亜大が一進一退の攻防をサヨナラで制し、2勝1敗で勝ち点を挙げた。

最後は主将の一打で決めた。3ー3で迎えた9回、2死二、三塁。的場北斗内野手(4年=東海大山形)が「いい場面で後輩たちが回してくれた。キャプテンとして何とか打とうと、覚悟を決めた」と、フルカウントから内角真っすぐを振り切ると、打球はセンター前へ。三塁走者の前嶋藍捕手(3年=横浜隼人)を迎え入れ、サヨナラ勝利を決めた。

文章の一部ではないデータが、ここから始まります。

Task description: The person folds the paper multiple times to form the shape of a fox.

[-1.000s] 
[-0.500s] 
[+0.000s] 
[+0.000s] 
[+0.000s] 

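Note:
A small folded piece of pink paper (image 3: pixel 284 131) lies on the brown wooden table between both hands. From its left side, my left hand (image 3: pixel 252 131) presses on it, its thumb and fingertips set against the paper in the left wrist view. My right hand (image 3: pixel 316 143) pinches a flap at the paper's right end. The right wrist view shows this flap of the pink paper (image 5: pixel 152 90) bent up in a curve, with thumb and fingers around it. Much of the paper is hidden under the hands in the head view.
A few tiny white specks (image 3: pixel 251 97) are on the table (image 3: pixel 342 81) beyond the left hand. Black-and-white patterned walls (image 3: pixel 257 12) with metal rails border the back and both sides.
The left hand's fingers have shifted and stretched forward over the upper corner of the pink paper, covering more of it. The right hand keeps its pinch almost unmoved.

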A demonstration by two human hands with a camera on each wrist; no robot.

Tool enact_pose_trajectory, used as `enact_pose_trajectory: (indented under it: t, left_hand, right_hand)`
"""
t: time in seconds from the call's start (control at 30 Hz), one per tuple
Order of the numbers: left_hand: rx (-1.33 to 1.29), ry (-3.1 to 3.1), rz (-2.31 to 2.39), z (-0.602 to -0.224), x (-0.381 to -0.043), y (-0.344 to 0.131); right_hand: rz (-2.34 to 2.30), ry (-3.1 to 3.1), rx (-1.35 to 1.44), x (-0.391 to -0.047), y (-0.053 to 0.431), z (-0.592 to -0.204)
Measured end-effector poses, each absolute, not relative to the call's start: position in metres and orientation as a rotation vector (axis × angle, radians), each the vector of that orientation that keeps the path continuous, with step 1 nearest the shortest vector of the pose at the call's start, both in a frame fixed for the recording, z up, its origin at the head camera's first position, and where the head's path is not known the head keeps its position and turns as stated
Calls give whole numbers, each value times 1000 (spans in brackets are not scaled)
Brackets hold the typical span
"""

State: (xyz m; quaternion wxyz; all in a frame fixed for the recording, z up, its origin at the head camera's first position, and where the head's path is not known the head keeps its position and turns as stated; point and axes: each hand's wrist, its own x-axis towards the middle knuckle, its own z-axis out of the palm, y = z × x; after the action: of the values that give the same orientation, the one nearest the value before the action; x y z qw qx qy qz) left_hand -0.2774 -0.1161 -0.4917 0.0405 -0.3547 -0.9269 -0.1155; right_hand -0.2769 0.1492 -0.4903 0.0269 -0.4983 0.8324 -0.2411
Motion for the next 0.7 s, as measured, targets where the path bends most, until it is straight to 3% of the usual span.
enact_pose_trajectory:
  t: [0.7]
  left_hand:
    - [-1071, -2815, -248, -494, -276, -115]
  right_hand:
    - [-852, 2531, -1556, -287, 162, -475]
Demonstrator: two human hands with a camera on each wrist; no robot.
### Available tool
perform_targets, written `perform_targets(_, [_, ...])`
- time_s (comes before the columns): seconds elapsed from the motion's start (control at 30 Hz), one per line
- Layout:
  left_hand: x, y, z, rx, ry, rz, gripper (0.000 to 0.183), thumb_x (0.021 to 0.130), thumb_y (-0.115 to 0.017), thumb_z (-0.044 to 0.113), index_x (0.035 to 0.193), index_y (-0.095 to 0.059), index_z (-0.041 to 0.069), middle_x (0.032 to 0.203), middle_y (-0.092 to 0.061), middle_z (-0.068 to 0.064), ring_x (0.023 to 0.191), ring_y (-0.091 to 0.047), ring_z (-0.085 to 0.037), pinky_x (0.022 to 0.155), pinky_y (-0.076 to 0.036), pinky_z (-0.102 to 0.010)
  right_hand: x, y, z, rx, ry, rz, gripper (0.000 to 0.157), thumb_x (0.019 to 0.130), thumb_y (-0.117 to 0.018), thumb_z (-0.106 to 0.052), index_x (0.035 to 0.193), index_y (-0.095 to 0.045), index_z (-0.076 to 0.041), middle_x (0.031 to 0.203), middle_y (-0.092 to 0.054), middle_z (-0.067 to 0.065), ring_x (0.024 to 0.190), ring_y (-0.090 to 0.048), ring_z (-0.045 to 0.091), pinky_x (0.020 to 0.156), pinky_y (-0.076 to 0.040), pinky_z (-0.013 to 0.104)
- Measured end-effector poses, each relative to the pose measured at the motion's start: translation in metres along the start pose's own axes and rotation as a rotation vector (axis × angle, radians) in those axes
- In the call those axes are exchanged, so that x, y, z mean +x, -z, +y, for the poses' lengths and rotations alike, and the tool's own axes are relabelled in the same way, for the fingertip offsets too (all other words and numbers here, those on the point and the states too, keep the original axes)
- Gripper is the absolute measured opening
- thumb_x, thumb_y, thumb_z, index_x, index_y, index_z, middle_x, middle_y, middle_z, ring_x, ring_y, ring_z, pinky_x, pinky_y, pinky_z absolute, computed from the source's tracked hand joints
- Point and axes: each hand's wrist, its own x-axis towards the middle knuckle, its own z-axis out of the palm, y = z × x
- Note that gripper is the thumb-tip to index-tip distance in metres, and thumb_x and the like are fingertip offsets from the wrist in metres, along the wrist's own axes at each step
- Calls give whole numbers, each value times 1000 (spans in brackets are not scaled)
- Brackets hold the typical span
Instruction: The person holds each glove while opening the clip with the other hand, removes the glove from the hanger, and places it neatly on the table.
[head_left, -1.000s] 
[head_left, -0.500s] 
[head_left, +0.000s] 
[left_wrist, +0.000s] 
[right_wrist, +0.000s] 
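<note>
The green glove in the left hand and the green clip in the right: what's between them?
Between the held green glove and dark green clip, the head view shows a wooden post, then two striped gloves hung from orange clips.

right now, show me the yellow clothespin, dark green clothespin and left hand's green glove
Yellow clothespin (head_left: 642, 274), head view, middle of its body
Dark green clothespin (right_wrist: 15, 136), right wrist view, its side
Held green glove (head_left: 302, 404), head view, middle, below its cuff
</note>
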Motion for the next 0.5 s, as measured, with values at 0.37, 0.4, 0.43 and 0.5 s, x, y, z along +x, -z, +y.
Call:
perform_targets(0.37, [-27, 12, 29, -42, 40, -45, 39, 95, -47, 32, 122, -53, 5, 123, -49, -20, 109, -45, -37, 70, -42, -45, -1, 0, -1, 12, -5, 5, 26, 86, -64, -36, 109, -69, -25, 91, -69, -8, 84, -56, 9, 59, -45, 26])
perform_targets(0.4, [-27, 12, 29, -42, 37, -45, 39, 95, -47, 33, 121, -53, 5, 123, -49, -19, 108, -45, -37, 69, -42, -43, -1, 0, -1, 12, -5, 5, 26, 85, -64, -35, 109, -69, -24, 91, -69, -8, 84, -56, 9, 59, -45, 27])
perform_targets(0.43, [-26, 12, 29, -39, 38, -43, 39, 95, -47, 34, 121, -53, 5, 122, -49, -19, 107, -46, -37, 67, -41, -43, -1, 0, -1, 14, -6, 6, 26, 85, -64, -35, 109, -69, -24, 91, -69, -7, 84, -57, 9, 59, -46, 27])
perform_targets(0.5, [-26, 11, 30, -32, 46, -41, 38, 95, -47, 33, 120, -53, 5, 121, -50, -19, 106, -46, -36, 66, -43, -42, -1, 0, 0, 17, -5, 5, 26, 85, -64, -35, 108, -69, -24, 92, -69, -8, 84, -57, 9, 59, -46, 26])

エース斉藤のために、と打撃陣がひとつになった。ドラフト上位候補に挙がる斉藤汰直投手(4年=武庫荘総合)が、6回2/3を投げ3安打2失点。第1戦目の143球完投から中1日での先発で力投。7回に一時、勝ち越しとなる左越えソロ本塁打を放った山里宝内野手(3年=神戸国際大付)は「何もできていない自分が悔しかった。斉藤さんの負けは消したいと思って打席に入りました」と、勝利を信じた。サヨナラ打の的場も「ベンチ裏で斉藤と話す機会があって、『頼んだぞ』と言われた。何とか打ってやろうと思いました」。エースの力投が、最後まで下を向くことなく諦めずに戦った。

春は優勝に王手をかけながらも、青学大との直接対決に敗れ2位に終わった。悔しさを糧に、秋に臨む選手たち。正村監督は「(開幕2連敗で)落ち込むところを今日は勝ち点をとって生き返った。よくやってくれた。これから勢いをつけていきたいと思います」と、チームの奮起を期待した。